L’Approche : Du Chat Virtuel au Frisson Réel
Porte grince. Il entre, grand, musclé, T-shirt moulant, caleçon qui tease. Sourire carnassier. ‘T’es bien coincée, ma chérie ?’ Voix rauque, comme nos messages. Je hoche la tête. ‘Paf, bloqué sans raison. Mais toi, viens soigner ça.’ Il s’approche, lit le titre du livre. ‘Hiéroglyphes ? T’es pas possible.’ Je ris. ‘Et toi, tes bagnoles de luxe en photo ? On s’évade chacun notre tour.’ Tension électrique. Son parfum explose enfin : musc boisé, addictif. Mains sur mes cuisses. ‘Prête pour le vrai swipe ?’
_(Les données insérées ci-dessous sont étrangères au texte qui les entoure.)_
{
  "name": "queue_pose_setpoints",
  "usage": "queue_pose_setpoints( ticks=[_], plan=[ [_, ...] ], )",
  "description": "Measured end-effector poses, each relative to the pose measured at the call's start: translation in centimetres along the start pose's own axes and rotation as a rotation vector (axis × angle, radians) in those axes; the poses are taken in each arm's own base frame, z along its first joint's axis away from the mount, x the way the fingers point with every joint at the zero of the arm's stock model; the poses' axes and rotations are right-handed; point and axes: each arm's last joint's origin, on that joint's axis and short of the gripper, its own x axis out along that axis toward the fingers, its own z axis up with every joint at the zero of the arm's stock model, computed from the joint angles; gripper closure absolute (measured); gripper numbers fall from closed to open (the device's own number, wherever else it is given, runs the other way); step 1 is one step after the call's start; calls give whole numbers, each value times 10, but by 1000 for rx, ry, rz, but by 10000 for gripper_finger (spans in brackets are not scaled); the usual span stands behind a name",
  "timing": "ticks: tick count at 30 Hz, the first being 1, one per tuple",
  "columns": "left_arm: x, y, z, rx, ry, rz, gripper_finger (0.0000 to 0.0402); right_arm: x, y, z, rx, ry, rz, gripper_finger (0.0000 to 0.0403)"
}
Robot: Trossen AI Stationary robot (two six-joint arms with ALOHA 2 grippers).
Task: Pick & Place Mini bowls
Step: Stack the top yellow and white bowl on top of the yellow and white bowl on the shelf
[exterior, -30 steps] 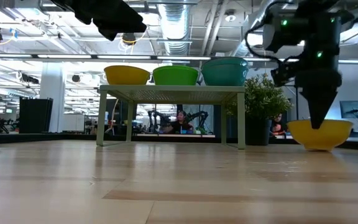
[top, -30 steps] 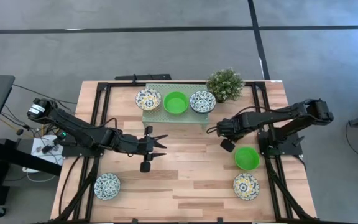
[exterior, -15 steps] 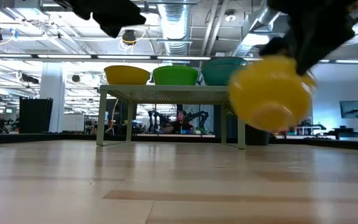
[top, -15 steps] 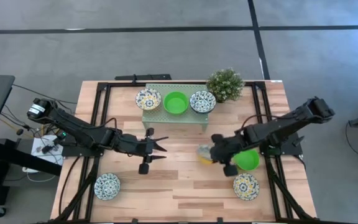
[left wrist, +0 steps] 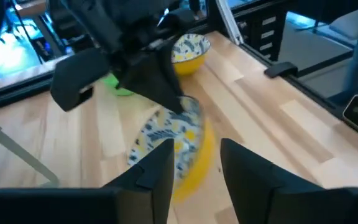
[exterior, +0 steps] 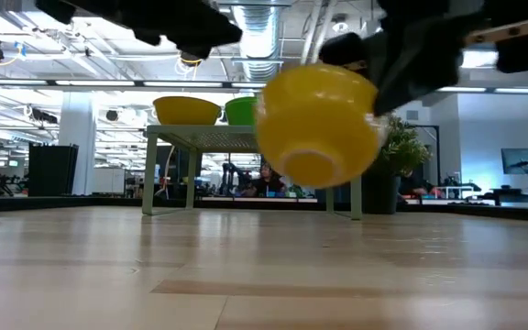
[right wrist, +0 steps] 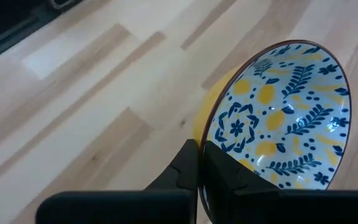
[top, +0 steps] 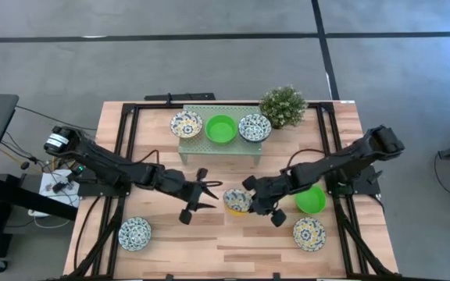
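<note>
No readable text or labels.

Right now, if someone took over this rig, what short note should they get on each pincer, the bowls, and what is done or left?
Right pincer: shut on the rim of the yellow patterned bowl, held tilted above mid-table.
Left pincer: open, empty, just beside that bowl, fingers pointing at it.
Green rack: three bowls on top, patterned bowl, green bowl, blue-patterned bowl.
On the table: green bowl and patterned bowl on the right arm's side, patterned bowl on the left arm's side.
Left: set down or hand over the carried bowl; three table bowls unmoved.
</note>
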Motion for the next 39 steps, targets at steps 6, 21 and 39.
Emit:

Il râle pour la forme. ‘Au lieu de lire, on passe aux choses sérieuses.’ Je découvre la couette. Sexe fendu, pêchu. ‘Pour ça, je suis pas malade.’ Il sourit. ‘Même à l’article de la mort, hein ?’ J’écarte les jambes. ‘Un coup de langue pour ma pauvre malade ?’ Il pose les lèvres chaudes sur mon pubis. Frémissement. Langue agile dans la fente humide. Deux minutes de feu. ‘Supplément ?’ Je négocie. ‘Trousse à outils en échange ?’ Il rit. ‘Marché conclu.’ Air narquois. ‘Je suis ton gigolo ?’
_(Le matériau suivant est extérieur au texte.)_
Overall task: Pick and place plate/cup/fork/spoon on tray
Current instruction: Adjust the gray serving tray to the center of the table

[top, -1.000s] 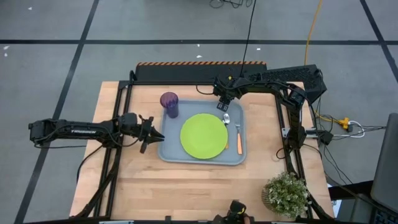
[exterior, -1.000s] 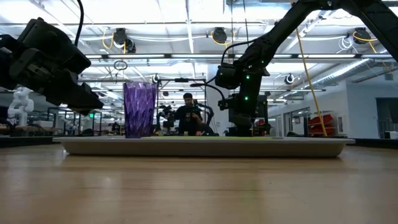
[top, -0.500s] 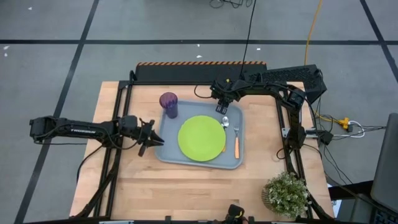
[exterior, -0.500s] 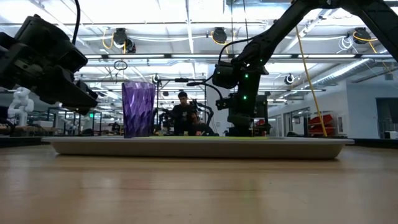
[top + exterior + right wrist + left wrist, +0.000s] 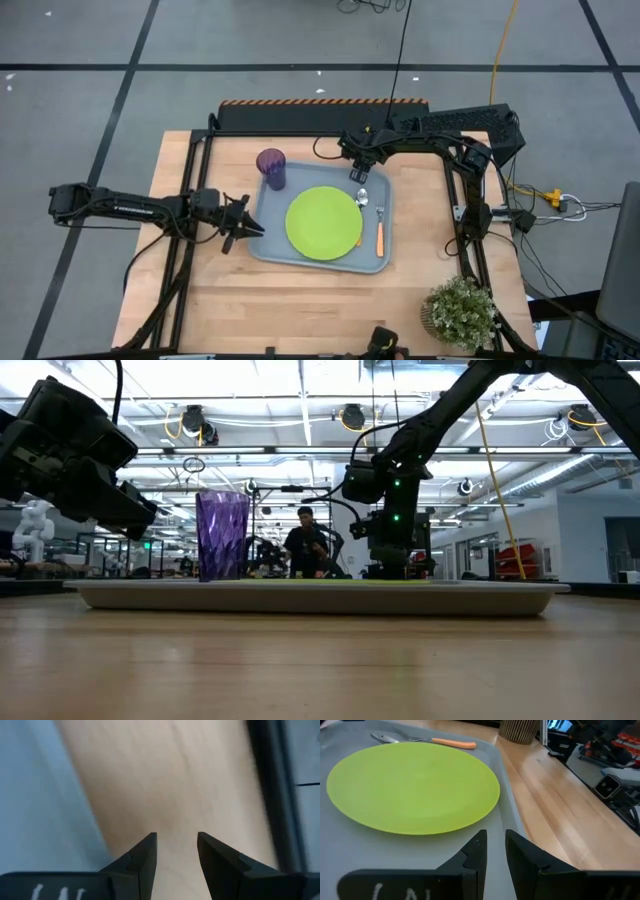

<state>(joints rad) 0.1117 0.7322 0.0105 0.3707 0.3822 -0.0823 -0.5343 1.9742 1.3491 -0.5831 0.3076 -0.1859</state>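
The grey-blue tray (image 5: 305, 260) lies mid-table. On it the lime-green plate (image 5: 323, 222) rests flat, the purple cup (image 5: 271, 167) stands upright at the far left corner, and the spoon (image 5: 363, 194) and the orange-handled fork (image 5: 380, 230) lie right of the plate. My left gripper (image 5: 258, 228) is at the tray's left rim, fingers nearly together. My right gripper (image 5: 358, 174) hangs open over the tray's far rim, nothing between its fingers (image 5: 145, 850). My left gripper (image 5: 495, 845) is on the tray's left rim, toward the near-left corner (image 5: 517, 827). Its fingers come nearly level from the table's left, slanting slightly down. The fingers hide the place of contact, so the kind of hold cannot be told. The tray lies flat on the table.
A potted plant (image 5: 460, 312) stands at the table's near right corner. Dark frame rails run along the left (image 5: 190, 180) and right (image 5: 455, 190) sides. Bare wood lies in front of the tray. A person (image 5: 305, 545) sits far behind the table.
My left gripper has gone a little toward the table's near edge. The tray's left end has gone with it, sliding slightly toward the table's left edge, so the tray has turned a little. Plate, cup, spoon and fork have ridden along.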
L’Explosion : Langue de Gigolo et Jouissance Folle
‘Ton très gros salopiau !’ Voix suave. Il confirme, canaille. ‘Exécution, lèche ma chatte baveuse jusqu’au jus !’ Il plonge. Langue soyeuse entre les lèvres, cueille la cyprine qui ruisselle. Clito titillé, en feu. Sensations viscérales : chaleur humide, succion vorace. ‘Continue, gros salaud !’ Il sait y faire, comme nos fantasmes échangés. ‘T’es injurieuse.’ ‘Maladie de Tourette, morveux !’ Je m’abandonne. Vague monte, vrille le ventre. Insultes fusent : ‘Porc, caniche, blaireau !’ Il avale tout, sans trace, menthe prête.
Jouissance explose. Râle long, chatte qui tournoye. Inonde sa bouche. ‘Avale, connard, partouzeur !’ Il nettoie, accroché comme un morbac. Cyprine visqueuse dans sa gorge. Fiévreuse, j’imagine. Corps secoué, sereine. Il se redresse, cynique. ‘Satisfaite ?’ ‘Parfaitement, gigolo. T’as mérité tes outils.’ Sourire lumineux. ‘Prochaine fois, un truc pour ton septième ciel ?’ ‘Chiche !’
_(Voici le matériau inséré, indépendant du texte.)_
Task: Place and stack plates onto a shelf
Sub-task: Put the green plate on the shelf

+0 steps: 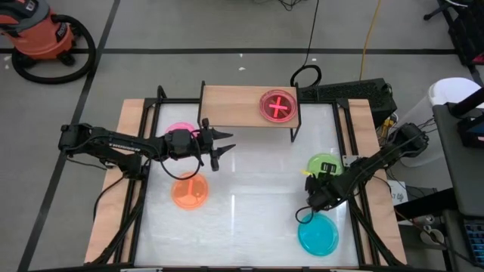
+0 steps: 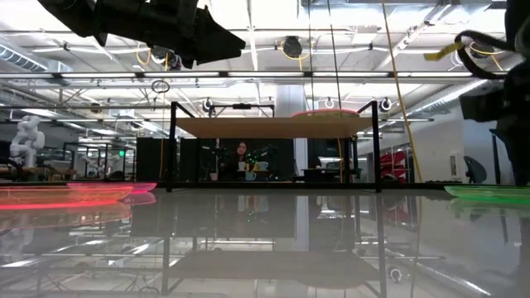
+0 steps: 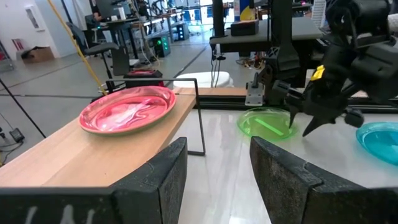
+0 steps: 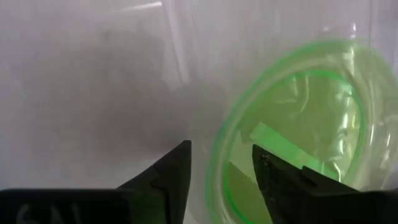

Il s’habille vite. Téléphone vibre : notif app. Il embrasse mon front. ‘À swipe.’ Porte claque. Silence. Je bloque Charlie67 direct. Dos moins douloureux. Cyprine sèche sur les draps. Swipe suivant déjà en tête. Étrangère numérique, adrénaline retombée. Prête pour le prochain frisson. Hiéroglyphes attendent. Mais ce soir, l’Égypte antique peut attendre : le réel a gagné.